***Lab 3 Austin Nguyen***

Friday, October 11, 2024 2:15- 5:00PM 


In [36]:
#Imports
import numpy as np
from sklearn.discriminant_analysis import (
    LinearDiscriminantAnalysis,
    QuadraticDiscriminantAnalysis,
)
from sklearn.metrics import accuracy_score

# Load the dataset from given file
def load_csv(filename):
    data = []
    with open(filename, 'r') as file:
        for line in file:
            line = line.strip()
            if line:
                split_line = line.split(',')
                features = list(map(float, split_line[:4])) # Convert first 4 columns to float
                label = split_line[4]  # Class label as a string
                data.append(features + [label])
    return data

# Test the data format using the given function
def test_dataset(data):
    if len(data) != 150:
        return False
    
    for row in data:
        if len(row) != 5:
            return False
        
        for column in row[:-1]:
            if type(column) != np.float64:
                return False
            
        if type(row[-1]) != str:
            return False
    
    return True

# Split dataset into training and testing sets (80% training, 20% test)
def split_data(data):
    train_data = []
    test_data = []
    
    # Split per class
    classes = ['Iris-setosa', 'Iris-versicolor', 'Iris-virginica']
    for class_label in classes:
        class_data = [row for row in data if row[-1] == class_label]
        train_data += class_data[:40]  # First 40 instances for training
        test_data += class_data[40:]  # Remaining 10 for testing

    return train_data, test_data

# Separate features and labels
def separate_features_labels(dataset):
    features = np.array([row[:-1] for row in dataset], dtype=np.float64)
    labels = np.array([row[-1] for row in dataset])
    return features, labels

# Step 2: Linear Discriminant Analysis (LDA)
def train_lda(train_features, train_labels):
    lda = LinearDiscriminantAnalysis()
    lda.fit(train_features.astype(np.float64), train_labels)
    return lda

# Step 3: Quadratic Discriminant Analysis (QDA)
def train_qda(train_features, train_labels):
    qda = QuadraticDiscriminantAnalysis()
    qda.fit(train_features.astype(np.float64), train_labels)
    return qda

# Function to calculate accuracy when missing one feature
def featureaccuracy(model, train_features, train_labels, test_features, test_labels):
    feature_names = ["Sepal Length", "Sepal Width", "Petal Length", "Petal Width"]
    full_train_accuracy = accuracy_score(train_labels, model.predict(train_features))
    full_test_accuracy = accuracy_score(test_labels, model.predict(test_features))

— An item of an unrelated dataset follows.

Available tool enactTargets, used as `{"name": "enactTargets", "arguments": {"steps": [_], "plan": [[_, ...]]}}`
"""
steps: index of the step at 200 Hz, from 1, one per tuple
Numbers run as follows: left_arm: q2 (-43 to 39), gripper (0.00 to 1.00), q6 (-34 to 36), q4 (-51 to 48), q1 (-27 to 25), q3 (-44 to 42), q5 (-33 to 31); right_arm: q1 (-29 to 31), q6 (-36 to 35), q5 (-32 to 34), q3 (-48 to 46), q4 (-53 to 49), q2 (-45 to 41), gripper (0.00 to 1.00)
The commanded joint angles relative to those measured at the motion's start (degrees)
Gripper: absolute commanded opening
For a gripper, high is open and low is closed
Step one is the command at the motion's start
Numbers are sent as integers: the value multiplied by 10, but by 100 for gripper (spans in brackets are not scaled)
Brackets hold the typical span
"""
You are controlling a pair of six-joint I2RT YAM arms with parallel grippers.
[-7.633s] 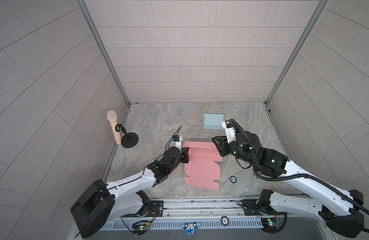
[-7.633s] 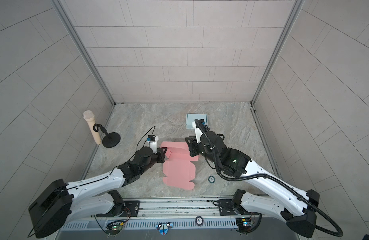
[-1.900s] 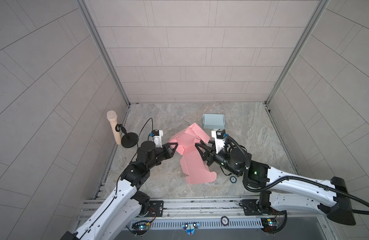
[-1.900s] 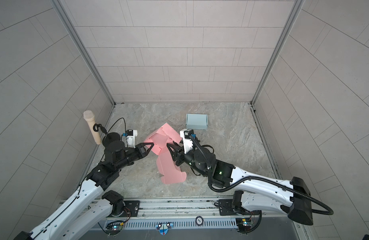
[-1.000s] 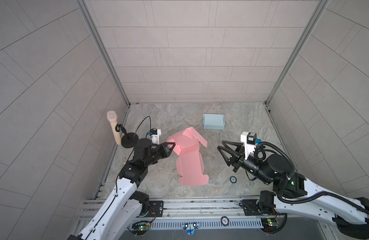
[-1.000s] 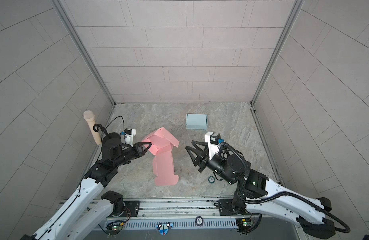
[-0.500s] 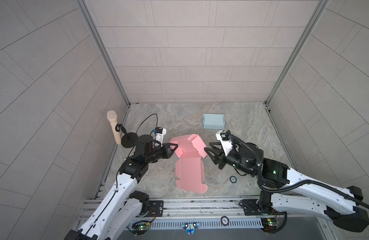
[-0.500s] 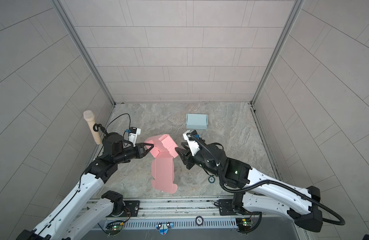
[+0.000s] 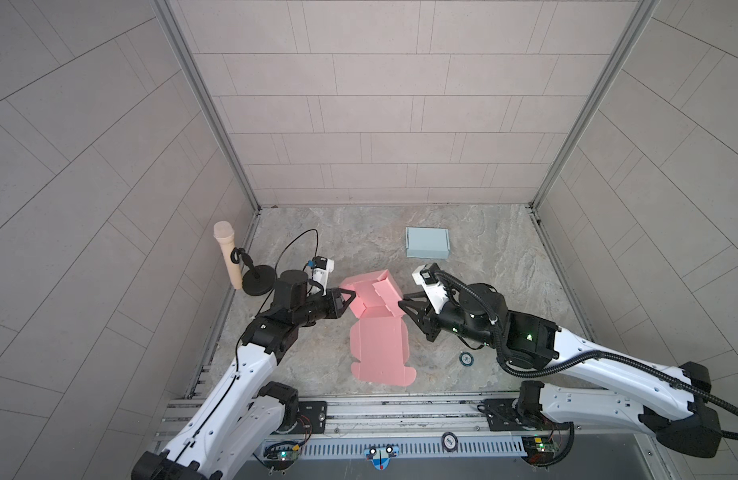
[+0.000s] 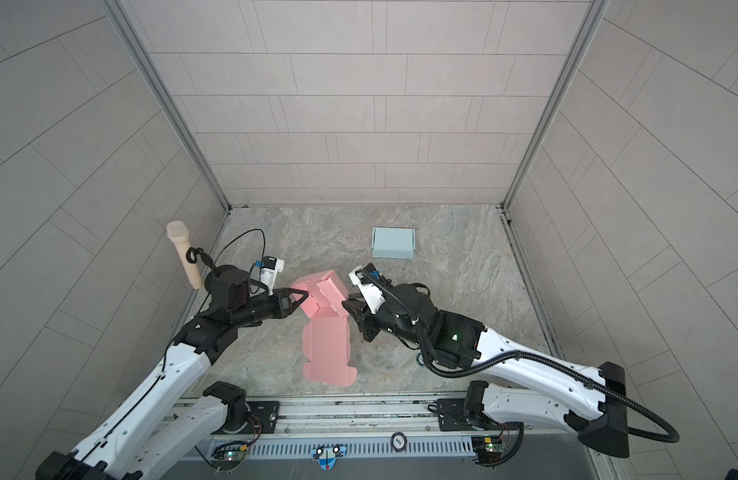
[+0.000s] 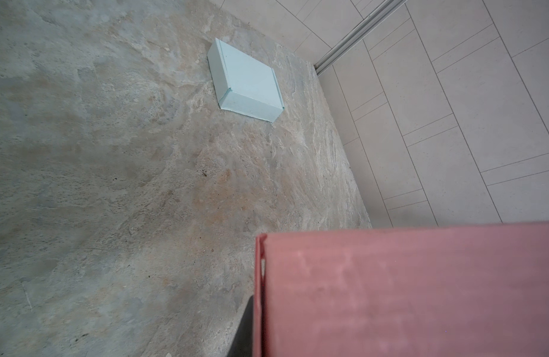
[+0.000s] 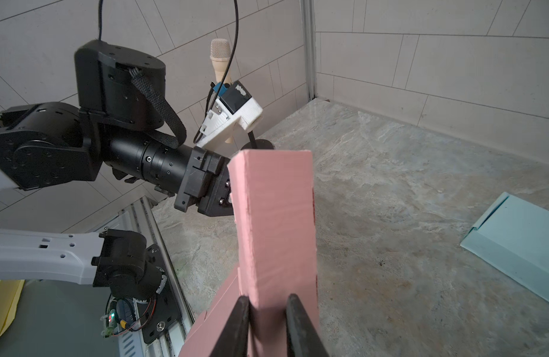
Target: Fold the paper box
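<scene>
Pink paper box [image 9: 379,332], cut from flat card, sits in the lower middle of both top views on the grey stone-look table [image 9: 504,266]. Its upper end is raised into walls between the two arms. The long panel with rounded tabs lies flat, pointing to the bottom edge.

Left gripper [image 9: 347,297]: jaws all but closed, pinching the raised wall at its left end. The left wrist view is half filled by that pink panel.

Right gripper [image 9: 404,306]: in the right wrist view its two black fingers [image 12: 242,321] stand either side of the doubled wall's near end, narrow, seemingly pressing on it. I take that for a grip.

Progress, as I judge it: about midway. Walls are started at one end, one of them folded double. The lid panel is untouched, the tabs are not tucked and nothing is closed.

A pale blue folded box [image 9: 426,248] lies well apart toward the upper right of the table. A beige microphone on a black stand [image 9: 227,257] is at the left edge.

Against the earlier frames: several seconds ago the sheet lay wholly flat. One second ago the right arm was drawn back with its jaws spread wide. It has since come in and narrowed onto the wall. The left grip is unchanged.
</scene>
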Motion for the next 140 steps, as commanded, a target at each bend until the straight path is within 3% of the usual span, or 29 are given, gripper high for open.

    print("\nAccuracy with all features:")
    print(f"Training accuracy: {full_train_accuracy * 100:.2f}%")
    print(f"Test accuracy: {full_test_accuracy * 100:.2f}%")

    # Iterate over each feature and remove it
    for i in range(train_features.shape[1]):
        # Remove feature i from the dataset
        reduced_train_features = np.delete(train_features, i, axis=1)
        reduced_test_features = np.delete(test_features, i, axis=1)

        # Retrain the model with the reduced dataset
        model.fit(reduced_train_features, train_labels)

        # Calculate accuracy with the reduced feature set
        reduced_train_accuracy = accuracy_score(train_labels, model.predict(reduced_train_features))
        reduced_test_accuracy = accuracy_score(test_labels, model.predict(reduced_test_features))

        # Print the results for the feature removed
        print(f"\nAccuracy without {feature_names[i]}:")
        print(f"Training accuracy: {reduced_train_accuracy * 100:.2f}%")
        print(f"Test accuracy: {reduced_test_accuracy * 100:.2f}%")

# Main workflow
if __name__ == "__main__":
    filename = 'iris.data.csv'  
    data = load_csv(filename)

    # Split the data into training and test sets
    train_data, test_data = split_data(data)

    # Separate features and labels for training and testing sets
    train_features, train_labels = separate_features_labels(train_data)
    test_features, test_labels = separate_features_labels(test_data)

    # Train and evaluate LDA model
    lda_classifier = train_lda(train_features, train_labels)

    # Feature importance using leave-one-out accuracy for LDA
    print("\n LDA Feature Importance")
    featureaccuracy(lda_classifier, train_features, train_labels, test_features, test_labels)

    # QDA model
    qda_classifier = train_qda(train_features, train_labels)
    
    train_predictions_qda = qda_classifier.predict(train_features)
    test_predictions_qda = qda_classifier.predict(test_features)

    train_accuracy_qda = accuracy_score(train_labels, train_predictions_qda)
    test_accuracy_qda = accuracy_score(test_labels, test_predictions_qda)

    print(f"\nQDA Training Accuracy: {train_accuracy_qda * 100:.2f}%")
    print(f"QDA Test Accuracy: {test_accuracy_qda * 100:.2f}%")




 LDA Feature Importance

Accuracy with all features:
Training accuracy: 97.50%
Test accuracy: 100.00%

Accuracy without Sepal Length:
Training accuracy: 98.33%
Test accuracy: 100.00%

Accuracy without Sepal Width:
Training accuracy: 97.50%
Test accuracy: 100.00%

Accuracy without Petal Length:
Training accuracy: 94.17%
Test accuracy: 100.00%

Accuracy without Petal Width:
Training accuracy: 95.83%
Test accuracy: 96.67%

QDA Training Accuracy: 98.33%
QDA Test Accuracy: 100.00%


***Part 4 Feature Importance Analysis***


When testing one at a time, Petal Length and Petal Width affected the accuracies of the tests while sepal length/width did not (accuracies went down)